There's this thing in the work of Immanuel Kant and Hannah Arendt where they'll slip into Greek and/or Latin, sometimes in the middle of a sentence (even if for just a word there), or sometimes like one sentence in a paragraph will be in one language, the next another, then it switches back, or whatever. If you have some feel for Greek lettering and the meanings of the words, you can track the significance to the other text well enough; in theory, if you could keep your reading flow at the same full rate over all the forms of text, then you'd understand the display of the involved concepts in a full enough way. The mixing of the languages would not alter the "analytical" character of any of the implied answers to "analytical" questions evoked in and by the text.
Now imagine mixing notations for mathematics. Start with Roman numerals but use modern operator symbols. I'll pass over the most basic expressions, here, since I do think they might be analytical, period (it's hard to imagine that 0 + 0 = 0 is not analytical in some impoverished sense, at least). So V × V = XXV, then. Or III × V = XV, or XX × V = C. C × X = M.
Next, replace some of the number terms in Roman numerals with modern numerals: 3 × V = XV, C × 12 = MCC, 9 × X = XC.
So far, the examples have been more streamlined, but so now think of 244 × XIV, or 3972 × CCXII.
Kant already said that his claim about arithmetic being synthetic could be seen more sharply to be true when one considers computations with larger numbers. Although one could, tediously, translate back and forth between the numeral systems to do multiplication of large terms by the row-by-row process from elementary school (even in such a way as that the Roman numerals were maintained in the picture), this might indicate a less-than-analytical character for such computations: analysis should be as direct and "quick" at producing truths as possible, synthesis depends on the vagaries of time and effort.

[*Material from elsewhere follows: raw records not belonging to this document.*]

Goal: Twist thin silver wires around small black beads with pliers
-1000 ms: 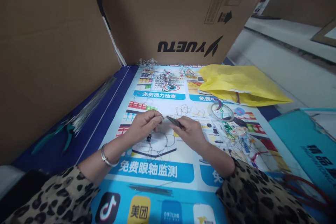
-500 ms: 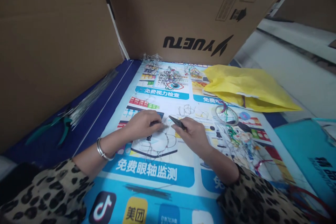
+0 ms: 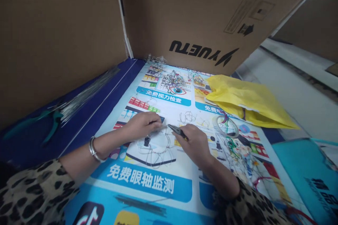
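My left hand, with a silver bangle at the wrist, pinches the upper part of a thin wire piece bent into a ring with several loops. The loops hang below my fingers over the printed sheet. In my right hand is a pair of dark-jawed pliers, its tip pointing left, close to my left fingertips. Whether the jaws grip the wire is too small to tell. Below the hands lies a bundle of short dark wires.
Teal-handled pliers and a bundle of straight wires lie at left. Cardboard walls stand behind. A yellow bag, a tape roll and a teal packet are at right. Tangled wires lie at the back.
The camera view has tilted and shifted slightly. The plier tip has come a little nearer my left fingertips. My left hand keeps its pinch on the wire piece.
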`<state>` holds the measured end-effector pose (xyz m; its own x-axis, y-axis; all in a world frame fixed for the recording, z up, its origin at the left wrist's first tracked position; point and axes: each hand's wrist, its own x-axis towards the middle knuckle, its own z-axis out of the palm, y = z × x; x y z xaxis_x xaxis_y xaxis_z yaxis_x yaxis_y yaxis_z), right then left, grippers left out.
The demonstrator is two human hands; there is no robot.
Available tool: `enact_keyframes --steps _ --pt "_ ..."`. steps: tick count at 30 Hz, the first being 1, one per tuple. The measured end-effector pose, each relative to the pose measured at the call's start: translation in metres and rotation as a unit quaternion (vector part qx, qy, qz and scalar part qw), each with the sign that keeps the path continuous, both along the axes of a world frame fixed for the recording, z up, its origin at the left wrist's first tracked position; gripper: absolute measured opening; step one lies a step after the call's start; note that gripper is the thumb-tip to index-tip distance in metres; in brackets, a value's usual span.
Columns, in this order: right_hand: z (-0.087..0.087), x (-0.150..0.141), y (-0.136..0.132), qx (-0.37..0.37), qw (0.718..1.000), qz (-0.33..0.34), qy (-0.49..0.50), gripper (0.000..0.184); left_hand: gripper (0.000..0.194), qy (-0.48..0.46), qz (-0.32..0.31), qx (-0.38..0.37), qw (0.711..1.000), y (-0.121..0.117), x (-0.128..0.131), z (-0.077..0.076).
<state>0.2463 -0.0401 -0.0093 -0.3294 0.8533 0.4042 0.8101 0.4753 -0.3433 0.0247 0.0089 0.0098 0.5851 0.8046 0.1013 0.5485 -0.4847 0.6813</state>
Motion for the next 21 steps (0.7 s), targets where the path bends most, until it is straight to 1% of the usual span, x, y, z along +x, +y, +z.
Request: enact_keyframes --steps 7,9,15,21 --pt "-0.0013 -0.0003 0.0000 0.030 0.999 0.013 -0.028 0.022 0.022 -0.033 0.004 -0.073 0.997 -0.0018 0.0007 0.0001" --pt "-0.0009 -0.0008 0.0001 0.038 0.998 0.015 -0.039 0.022 0.022 -0.037 0.007 -0.084 0.996 -0.0023 0.0014 0.0008" --pt "-0.0002 -0.0014 0.0001 0.037 0.997 0.020 -0.062 0.021 0.021 -0.026 0.004 -0.073 0.997 -0.0025 0.0019 0.0016" --pt "0.0002 -0.0038 0.0007 0.047 0.995 0.036 -0.085 0.011 0.021 -0.019 0.006 -0.053 0.998 -0.0019 0.0020 -0.0011"
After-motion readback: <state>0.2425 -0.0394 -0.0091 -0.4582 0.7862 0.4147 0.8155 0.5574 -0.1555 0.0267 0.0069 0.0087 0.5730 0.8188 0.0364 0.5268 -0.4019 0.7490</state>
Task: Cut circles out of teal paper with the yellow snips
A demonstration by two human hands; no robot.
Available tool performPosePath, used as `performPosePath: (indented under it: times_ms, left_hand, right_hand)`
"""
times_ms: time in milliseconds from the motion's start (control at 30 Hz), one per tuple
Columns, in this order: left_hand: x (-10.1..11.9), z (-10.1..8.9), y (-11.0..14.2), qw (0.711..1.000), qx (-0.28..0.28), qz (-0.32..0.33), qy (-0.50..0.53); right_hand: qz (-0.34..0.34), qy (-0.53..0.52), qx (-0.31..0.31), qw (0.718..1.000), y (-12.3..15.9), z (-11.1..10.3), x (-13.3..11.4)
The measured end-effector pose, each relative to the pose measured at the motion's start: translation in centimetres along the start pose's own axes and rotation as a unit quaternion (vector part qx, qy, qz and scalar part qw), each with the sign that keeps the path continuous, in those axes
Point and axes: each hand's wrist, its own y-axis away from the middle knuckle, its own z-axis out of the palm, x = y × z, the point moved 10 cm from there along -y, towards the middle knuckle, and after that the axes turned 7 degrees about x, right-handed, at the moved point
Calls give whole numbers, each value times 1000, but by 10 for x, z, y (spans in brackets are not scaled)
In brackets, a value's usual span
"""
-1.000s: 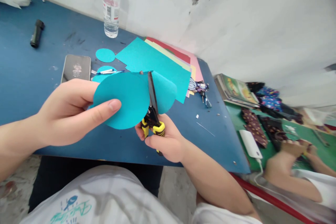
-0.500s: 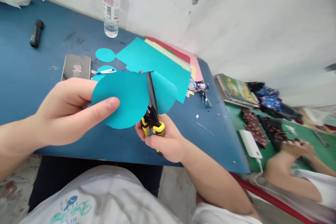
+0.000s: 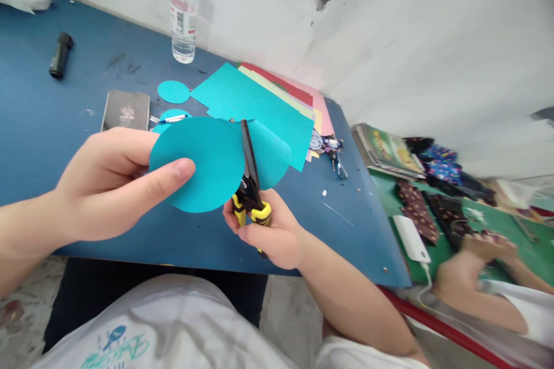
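My left hand (image 3: 108,181) pinches a round piece of teal paper (image 3: 203,164) by its left edge, thumb on top, above the blue table (image 3: 52,121). My right hand (image 3: 270,230) grips scissors (image 3: 250,184) with yellow and black handles. The dark blades point away from me and run through the teal paper, splitting it into a left disc and a right flap (image 3: 270,150). A small teal circle (image 3: 173,91) lies on the table behind.
A stack of coloured paper sheets (image 3: 268,101), a phone (image 3: 125,110), a pen (image 3: 171,119), a clear water bottle (image 3: 184,8) and a black cylinder (image 3: 59,55) lie on the table. At right another person's arm (image 3: 480,288) works over a green surface with books (image 3: 389,150).
My left hand and the teal disc have shifted slightly left and up. The scissors stay in the cut. The other person's hand at right has moved a little.
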Motion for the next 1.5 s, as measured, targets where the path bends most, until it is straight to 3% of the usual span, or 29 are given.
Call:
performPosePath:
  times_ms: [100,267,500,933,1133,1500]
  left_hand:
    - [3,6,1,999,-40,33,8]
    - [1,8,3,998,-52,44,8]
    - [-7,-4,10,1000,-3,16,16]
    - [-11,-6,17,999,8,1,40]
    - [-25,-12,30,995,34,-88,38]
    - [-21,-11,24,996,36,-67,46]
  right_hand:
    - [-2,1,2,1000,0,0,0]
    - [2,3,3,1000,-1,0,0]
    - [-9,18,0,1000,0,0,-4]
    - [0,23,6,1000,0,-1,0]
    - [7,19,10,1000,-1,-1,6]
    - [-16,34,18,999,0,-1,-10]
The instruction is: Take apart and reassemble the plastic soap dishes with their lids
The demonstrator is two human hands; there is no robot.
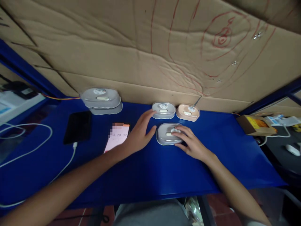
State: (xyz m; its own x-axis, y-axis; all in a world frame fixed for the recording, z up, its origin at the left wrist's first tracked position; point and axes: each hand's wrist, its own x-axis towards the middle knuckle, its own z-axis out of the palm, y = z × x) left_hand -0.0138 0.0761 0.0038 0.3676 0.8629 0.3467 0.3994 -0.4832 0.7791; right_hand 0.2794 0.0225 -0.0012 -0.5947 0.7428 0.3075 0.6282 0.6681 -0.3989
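From the head, one camera looks forward and down, quite near, at the left hand and right hand, the counter under them, the cardboard beyond.

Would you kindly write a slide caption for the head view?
The right hand rests on the nearest grey box, the left hand open nearby, with a lit phone on the blue table.

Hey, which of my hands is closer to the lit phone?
Left. The left hand is just right of the lit phone; the right hand is farther right, touching the front grey clear-lidded container.
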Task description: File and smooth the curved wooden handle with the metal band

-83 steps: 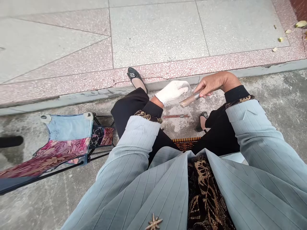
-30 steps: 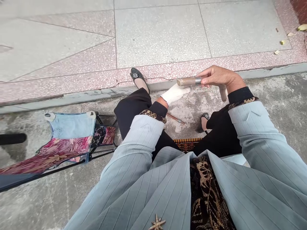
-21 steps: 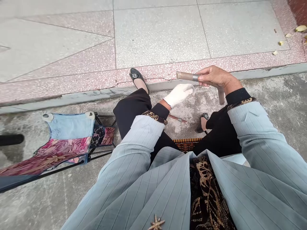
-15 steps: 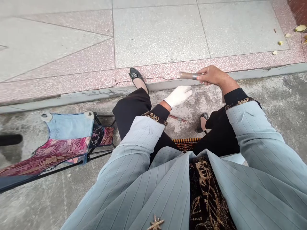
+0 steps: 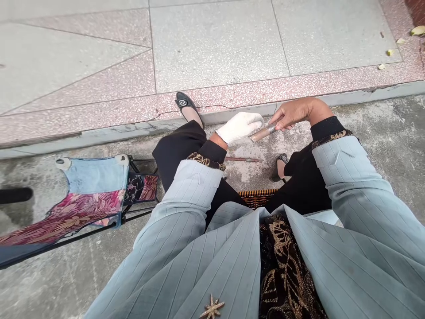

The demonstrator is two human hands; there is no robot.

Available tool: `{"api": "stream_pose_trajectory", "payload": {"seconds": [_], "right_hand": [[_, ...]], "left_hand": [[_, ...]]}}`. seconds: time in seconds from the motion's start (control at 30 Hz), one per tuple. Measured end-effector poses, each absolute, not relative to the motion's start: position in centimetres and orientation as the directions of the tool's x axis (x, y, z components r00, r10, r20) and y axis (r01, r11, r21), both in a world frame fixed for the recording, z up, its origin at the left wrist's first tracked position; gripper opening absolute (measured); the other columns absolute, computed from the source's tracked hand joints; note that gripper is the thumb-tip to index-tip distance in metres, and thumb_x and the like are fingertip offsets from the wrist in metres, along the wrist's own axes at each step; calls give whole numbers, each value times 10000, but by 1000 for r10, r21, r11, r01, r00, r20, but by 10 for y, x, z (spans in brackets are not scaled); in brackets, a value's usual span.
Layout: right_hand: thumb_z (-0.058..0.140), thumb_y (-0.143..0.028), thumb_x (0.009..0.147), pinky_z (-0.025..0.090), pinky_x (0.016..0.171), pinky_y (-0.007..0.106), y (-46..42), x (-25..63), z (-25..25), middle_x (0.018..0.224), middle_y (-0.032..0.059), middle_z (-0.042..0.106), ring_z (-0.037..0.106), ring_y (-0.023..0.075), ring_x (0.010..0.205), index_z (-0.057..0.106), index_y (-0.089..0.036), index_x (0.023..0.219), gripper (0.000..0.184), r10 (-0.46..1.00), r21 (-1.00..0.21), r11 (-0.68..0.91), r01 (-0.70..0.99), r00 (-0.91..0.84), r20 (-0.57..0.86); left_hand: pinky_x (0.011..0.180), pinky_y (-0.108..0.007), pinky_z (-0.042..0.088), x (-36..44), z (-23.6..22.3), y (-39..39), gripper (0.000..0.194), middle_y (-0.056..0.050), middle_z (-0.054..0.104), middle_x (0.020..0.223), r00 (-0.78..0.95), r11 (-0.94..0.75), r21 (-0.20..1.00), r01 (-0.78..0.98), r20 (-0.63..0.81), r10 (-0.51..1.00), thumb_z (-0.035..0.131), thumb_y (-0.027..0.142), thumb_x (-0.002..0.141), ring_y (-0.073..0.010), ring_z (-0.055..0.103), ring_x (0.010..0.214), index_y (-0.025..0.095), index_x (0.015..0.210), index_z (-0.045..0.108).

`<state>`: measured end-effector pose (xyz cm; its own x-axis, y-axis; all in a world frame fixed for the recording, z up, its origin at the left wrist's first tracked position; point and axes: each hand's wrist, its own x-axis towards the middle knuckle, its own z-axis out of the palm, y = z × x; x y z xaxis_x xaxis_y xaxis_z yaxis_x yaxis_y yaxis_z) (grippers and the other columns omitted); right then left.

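My right hand, bare, is closed around the end of a short brownish tube. Silvery wire is wound round the tube close to my fingertips. The tube's other end slants down to the left. My left hand wears a white glove and sits just left of the tube, its fingers curled together by the wound end. What those gloved fingers grip is too small to make out. Below both hands, a thin reddish-brown rod with a wrapped band near one end shows above the ground.
A folding chair of blue and floral red cloth stands at left. Between my legs is a woven seat edge. Ahead, a low step borders the tiled floor. A few yellow leaves lie at upper right.
The tube has tilted, its free end swinging down toward me. My right hand has lowered slightly; my gloved left hand has moved up and left, now beside the tube instead of beneath it.
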<state>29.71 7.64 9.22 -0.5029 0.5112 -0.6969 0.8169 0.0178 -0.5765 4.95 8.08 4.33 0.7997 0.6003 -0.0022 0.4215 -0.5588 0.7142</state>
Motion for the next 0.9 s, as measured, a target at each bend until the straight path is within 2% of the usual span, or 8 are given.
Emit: {"api": "stream_pose_trajectory", "payload": {"seconds": [0.17, 0.3, 0.4, 0.5, 0.6, 0.7, 0.8, 0.9], "right_hand": [[751, -602, 808, 465, 771, 302, 69, 298, 102, 801, 2, 727, 619, 152, 749, 772, -268, 1264, 565, 560, -638, 42, 769, -547, -623], [729, -580, 840, 465, 746, 289, 65, 299, 106, 817, 11, 726, 600, 141, 730, 752, -241, 1290, 564, 626, -707, -45, 706, -531, -571], [754, -570, 823, 466, 712, 266, 64, 301, 107, 854, 23, 738, 598, 136, 726, 742, -213, 1291, 589, 670, -810, -130, 572, -552, -497], [797, -565, 785, 471, 662, 248, 64, 299, 106, 810, 12, 727, 581, 124, 682, 773, -207, 1193, 543, 738, -872, -167, 461, -528, -421], [802, -570, 783, 474, 630, 253, 65, 295, 104, 745, 16, 704, 564, 124, 644, 794, -196, 1017, 441, 821, -870, -187, 456, -415, -393], [759, -581, 830, 484, 629, 276, 67, 292, 98, 685, 31, 677, 568, 137, 627, 781, -187, 915, 404, 897, -821, -208, 532, -232, -377], [756, -546, 846, 492, 646, 301, 73, 291, 91, 652, 40, 664, 594, 155, 628, 774, -171, 885, 377, 920, -709, -211, 672, -108, -376], [752, -451, 865, 491, 673, 312, 78, 288, 86, 653, 51, 668, 625, 168, 640, 772, -140, 865, 312, 913, -552, -183, 814, -67, -401]], "left_hand": [[784, -308, 471, 48, 39, 88, 288, -27, 677, 806, 796, -469, 809, 354, 2, 605, 500, 328, 923, -164, 602, 768, 137, 943, 715], [734, -307, 478, 52, 23, 91, 266, -37, 664, 769, 778, -387, 875, 292, 18, 628, 550, 373, 932, -160, 581, 726, 152, 893, 693], [649, -284, 462, 55, 14, 84, 288, -37, 625, 709, 746, -237, 933, 270, -47, 664, 552, 416, 959, -133, 519, 630, 159, 914, 673], [609, -249, 446, 58, 11, 74, 318, -15, 582, 694, 772, -154, 941, 302, -147, 618, 481, 423, 998, -111, 486, 593, 163, 949, 660], [617, -238, 442, 61, 12, 68, 287, -14, 593, 746, 788, -193, 909, 370, -197, 583, 458, 365, 997, -105, 493, 603, 156, 988, 654], [692, -262, 453, 64, 14, 66, 294, -32, 639, 812, 806, -349, 826, 442, -195, 559, 438, 322, 993, -128, 543, 675, 142, 995, 671], [789, -287, 458, 67, 19, 65, 355, -64, 695, 903, 820, -507, 708, 491, -180, 543, 405, 343, 1012, -174, 619, 812, 134, 1017, 692], [846, -296, 457, 68, 25, 63, 402, -102, 735, 1026, 798, -605, 553, 573, -206, 567, 387, 370, 1029, -221, 667, 956, 134, 1115, 701]]}}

Especially as we pass to not only larger numbers but more complex sequences of operations, and as we increase the number of languages/alphabets/notations being mixed together in a sentence of arithmetic, do we strengthen our representation of arithmetic as primarily involving synthetic assertions? For many of us, this representation is already strong, but sometimes the simplicity of e.g. Peano or Zermelo format, in identifying the equivalences between additions of numbers, makes arithmetic start to look analytical again.